**Dataset content**.

==========

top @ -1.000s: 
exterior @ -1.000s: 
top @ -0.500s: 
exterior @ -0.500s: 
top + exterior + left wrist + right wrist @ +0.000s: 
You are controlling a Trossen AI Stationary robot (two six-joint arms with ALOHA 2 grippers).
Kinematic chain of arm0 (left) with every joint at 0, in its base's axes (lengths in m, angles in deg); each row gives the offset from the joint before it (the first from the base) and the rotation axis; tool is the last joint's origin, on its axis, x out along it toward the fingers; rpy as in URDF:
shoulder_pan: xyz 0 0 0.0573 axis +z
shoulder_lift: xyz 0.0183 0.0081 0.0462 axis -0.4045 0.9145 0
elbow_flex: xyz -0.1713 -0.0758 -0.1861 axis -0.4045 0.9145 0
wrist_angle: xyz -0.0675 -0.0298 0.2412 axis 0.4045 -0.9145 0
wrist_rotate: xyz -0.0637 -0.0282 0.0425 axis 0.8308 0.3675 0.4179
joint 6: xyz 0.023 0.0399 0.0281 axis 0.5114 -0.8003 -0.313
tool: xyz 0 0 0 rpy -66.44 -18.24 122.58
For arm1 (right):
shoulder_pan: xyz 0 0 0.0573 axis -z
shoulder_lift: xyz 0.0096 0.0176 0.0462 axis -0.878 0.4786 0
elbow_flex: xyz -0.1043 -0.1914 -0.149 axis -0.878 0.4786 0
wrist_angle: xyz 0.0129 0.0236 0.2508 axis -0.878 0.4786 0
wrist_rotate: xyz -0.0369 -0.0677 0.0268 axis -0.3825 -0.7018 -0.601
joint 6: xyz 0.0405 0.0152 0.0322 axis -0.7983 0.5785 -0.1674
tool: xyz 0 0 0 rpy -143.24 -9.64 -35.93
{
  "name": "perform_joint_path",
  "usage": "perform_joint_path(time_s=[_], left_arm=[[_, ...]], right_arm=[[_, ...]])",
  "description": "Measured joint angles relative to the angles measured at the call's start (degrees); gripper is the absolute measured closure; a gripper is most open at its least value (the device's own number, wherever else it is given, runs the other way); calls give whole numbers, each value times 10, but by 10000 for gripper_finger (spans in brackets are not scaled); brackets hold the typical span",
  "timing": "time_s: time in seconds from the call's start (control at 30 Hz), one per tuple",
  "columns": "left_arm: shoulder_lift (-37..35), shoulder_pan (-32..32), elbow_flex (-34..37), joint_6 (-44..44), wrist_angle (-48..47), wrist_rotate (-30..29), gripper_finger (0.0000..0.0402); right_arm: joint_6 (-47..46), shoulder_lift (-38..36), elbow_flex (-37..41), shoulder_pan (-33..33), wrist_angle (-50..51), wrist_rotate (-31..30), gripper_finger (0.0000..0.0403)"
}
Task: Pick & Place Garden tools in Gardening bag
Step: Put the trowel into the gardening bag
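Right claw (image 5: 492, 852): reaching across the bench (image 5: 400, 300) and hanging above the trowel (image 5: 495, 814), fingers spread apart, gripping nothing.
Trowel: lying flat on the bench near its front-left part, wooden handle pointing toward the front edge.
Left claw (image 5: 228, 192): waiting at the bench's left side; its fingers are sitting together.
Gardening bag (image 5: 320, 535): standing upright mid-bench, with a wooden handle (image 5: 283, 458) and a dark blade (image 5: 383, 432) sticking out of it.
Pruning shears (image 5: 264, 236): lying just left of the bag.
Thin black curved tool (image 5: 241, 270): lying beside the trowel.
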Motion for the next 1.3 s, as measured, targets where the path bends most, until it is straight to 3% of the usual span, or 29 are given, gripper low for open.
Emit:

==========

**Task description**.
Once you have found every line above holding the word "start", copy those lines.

**Exercise solution**.
  "description": "Measured joint angles relative to the angles measured at the call's start (degrees); gripper is the absolute measured closure; a gripper is most open at its least value (the device's own number, wherever else it is given, runs the other way); calls give whole numbers, each value times 10, but by 10000 for gripper_finger (spans in brackets are not scaled); brackets hold the typical span",
  "timing": "time_s: time in seconds from the call's start (control at 30 Hz), one per tuple",

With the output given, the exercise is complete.